◆ Exercise directions
Using the data that follows, return exactly the lines from the one that contains "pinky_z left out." through the one that contains "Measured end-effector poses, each", ends included.

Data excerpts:
[Start of section]
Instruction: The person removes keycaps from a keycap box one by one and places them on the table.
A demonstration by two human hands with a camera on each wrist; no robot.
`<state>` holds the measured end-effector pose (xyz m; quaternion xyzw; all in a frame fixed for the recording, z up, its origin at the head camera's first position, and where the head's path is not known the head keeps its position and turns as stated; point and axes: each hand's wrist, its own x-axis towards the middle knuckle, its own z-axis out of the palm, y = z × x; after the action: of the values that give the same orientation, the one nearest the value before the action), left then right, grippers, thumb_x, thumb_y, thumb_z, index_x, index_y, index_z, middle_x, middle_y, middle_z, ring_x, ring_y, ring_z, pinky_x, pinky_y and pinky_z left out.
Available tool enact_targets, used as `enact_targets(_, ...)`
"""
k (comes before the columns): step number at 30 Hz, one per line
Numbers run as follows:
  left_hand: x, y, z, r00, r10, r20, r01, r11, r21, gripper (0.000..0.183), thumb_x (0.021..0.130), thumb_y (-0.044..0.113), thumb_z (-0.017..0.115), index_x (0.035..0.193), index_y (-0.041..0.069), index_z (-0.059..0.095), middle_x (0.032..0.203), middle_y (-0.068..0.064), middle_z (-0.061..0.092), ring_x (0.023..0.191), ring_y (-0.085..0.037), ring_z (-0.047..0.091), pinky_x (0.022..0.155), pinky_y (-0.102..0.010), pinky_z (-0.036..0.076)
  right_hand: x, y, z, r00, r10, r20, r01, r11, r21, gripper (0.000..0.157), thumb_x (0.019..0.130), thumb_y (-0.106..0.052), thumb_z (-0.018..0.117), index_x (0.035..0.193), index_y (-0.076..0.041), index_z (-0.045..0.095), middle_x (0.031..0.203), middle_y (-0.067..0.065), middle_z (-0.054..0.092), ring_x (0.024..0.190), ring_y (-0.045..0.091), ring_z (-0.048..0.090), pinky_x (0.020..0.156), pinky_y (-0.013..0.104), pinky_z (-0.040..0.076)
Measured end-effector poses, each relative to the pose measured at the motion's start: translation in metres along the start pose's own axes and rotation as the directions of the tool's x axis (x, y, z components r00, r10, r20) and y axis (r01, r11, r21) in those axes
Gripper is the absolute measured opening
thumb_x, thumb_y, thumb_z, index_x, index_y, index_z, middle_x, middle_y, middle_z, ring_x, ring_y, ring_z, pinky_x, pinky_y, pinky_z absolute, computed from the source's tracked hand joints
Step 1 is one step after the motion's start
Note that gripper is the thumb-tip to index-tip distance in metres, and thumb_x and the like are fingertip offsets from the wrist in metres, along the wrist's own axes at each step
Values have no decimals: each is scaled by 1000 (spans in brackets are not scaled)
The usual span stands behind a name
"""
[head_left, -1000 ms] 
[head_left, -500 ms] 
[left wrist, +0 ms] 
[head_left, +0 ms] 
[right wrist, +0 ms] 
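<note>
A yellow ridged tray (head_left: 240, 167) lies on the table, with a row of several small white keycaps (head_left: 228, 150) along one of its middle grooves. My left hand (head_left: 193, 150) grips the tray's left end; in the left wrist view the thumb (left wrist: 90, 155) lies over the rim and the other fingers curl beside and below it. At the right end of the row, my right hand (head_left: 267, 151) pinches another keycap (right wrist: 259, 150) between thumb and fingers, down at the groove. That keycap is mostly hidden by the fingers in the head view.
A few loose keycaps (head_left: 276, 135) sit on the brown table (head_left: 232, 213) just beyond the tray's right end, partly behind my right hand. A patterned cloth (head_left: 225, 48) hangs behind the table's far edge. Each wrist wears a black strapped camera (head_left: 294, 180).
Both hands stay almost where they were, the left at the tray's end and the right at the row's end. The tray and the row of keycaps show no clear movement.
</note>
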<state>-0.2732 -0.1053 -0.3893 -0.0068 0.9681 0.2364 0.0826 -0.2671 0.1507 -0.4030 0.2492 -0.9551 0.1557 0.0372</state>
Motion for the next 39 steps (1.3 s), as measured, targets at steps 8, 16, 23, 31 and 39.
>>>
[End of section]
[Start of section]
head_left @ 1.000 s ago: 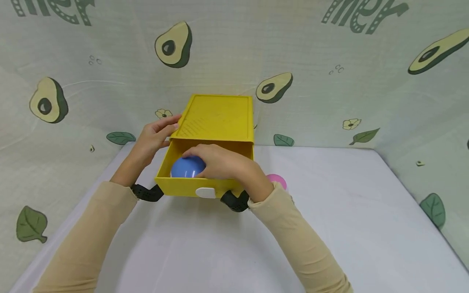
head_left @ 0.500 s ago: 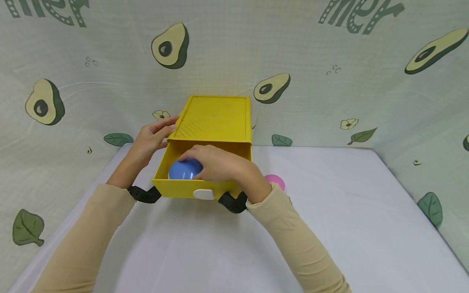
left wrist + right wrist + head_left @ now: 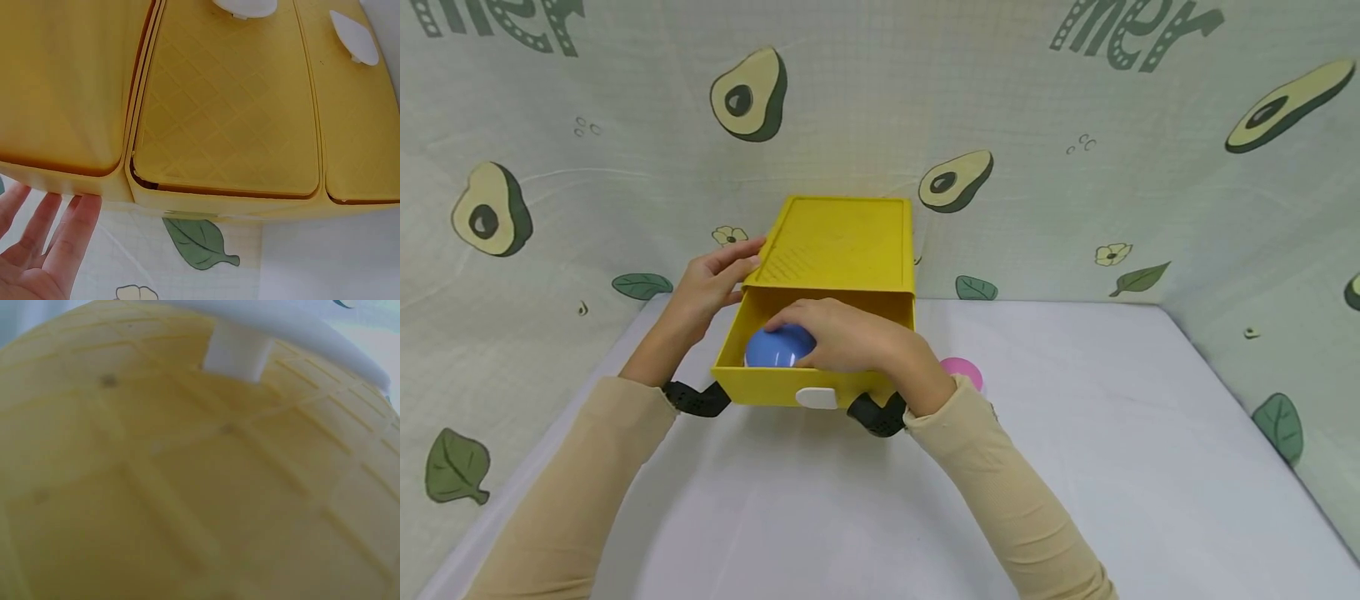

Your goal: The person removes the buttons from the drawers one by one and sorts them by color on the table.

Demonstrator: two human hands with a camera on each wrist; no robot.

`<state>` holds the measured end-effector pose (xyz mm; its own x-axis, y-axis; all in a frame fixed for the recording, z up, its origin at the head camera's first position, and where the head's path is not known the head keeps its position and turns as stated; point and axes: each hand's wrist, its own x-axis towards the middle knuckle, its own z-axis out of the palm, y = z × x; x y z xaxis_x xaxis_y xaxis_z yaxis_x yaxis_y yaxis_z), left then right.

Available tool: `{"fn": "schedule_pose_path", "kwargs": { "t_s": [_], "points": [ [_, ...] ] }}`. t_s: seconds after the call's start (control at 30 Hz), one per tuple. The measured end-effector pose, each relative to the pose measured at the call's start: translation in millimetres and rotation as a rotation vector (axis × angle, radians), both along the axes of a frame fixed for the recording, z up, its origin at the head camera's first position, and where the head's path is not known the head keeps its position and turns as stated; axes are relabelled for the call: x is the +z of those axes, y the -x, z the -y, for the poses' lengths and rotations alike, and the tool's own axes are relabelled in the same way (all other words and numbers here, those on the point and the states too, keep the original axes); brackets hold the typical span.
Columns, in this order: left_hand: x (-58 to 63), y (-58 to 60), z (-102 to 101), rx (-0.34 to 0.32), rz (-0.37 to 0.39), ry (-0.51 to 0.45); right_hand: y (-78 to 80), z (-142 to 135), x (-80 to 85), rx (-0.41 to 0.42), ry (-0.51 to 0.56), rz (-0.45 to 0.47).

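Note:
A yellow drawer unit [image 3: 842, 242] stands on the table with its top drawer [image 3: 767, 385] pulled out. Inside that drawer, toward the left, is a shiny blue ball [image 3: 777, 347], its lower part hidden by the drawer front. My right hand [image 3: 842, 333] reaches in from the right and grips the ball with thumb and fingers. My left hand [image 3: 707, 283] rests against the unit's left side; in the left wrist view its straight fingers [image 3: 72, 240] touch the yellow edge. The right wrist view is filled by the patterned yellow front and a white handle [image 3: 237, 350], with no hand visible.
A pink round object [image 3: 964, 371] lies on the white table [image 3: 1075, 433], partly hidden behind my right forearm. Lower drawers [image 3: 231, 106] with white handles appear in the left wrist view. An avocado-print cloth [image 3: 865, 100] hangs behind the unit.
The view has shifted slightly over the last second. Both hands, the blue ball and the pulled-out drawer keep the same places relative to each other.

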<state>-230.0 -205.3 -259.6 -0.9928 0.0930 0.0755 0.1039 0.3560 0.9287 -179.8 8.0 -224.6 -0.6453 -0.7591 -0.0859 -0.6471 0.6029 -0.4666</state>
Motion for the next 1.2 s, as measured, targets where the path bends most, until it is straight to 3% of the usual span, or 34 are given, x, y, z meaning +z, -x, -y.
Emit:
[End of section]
◆ Response to this exercise
`<state>` holds the measured end-effector pose (xyz m; quaternion xyzw; all in a frame fixed for the recording, z up, its origin at the head camera's first position, and where the head's path is not known the head keeps its position and turns as stated; point and axes: each hand's wrist, its own x-axis towards the middle knuckle, its own z-axis out of the palm, y = z × x; after the action: of the values that give the same orientation, the one nearest the value before the action), left then right, grippers, thumb_x, thumb_y, thumb_z, index_x, index_y, index_z, middle_x, middle_y, middle_z, ring_x, ring_y, ring_z, pinky_x, pinky_y and pinky_z left out.
Available tool enact_targets, used as `enact_targets(_, ...)`
"""
k (comes before the columns): step number at 30 Hz, one per line
Numbers run as follows:
  left_hand: x, y, z, r00, r10, r20, r01, r11, r21, gripper (0.000..0.183), thumb_x (0.021..0.130), thumb_y (-0.044..0.113), thumb_z (-0.017..0.115), index_x (0.035..0.193), index_y (-0.041..0.069), index_z (-0.059..0.095), middle_x (0.032..0.203), middle_y (-0.068..0.064), middle_z (-0.061..0.092), ring_x (0.023..0.191), ring_y (-0.085..0.037), ring_z (-0.047..0.091), pinky_x (0.022..0.155), pinky_y (-0.102..0.010), pinky_z (-0.036..0.076)
  right_hand: x, y, z, r00, r10, r20, r01, r11, r21, gripper (0.000..0.157), thumb_x (0.019..0.130), thumb_y (-0.106..0.052), thumb_z (-0.018..0.117), index_x (0.035..0.193), index_y (-0.076..0.041), index_z (-0.045..0.095), middle_x (0.031..0.203), middle_y (-0.067..0.065), middle_z (-0.054..0.092), ring_x (0.024..0.190), ring_y (-0.045..0.091), ring_z (-0.048..0.090), pinky_x (0.020..0.156), pinky_y (-0.013..0.104), pinky_z (-0.040..0.076)
Measured end-effector poses, each relative to the pose measured at the motion's start: translation in metres along the start pose's own axes and rotation as the directions of the tool's x axis (x, y, z components r00, r10, r20) and y axis (r01, r11, r21) in those axes

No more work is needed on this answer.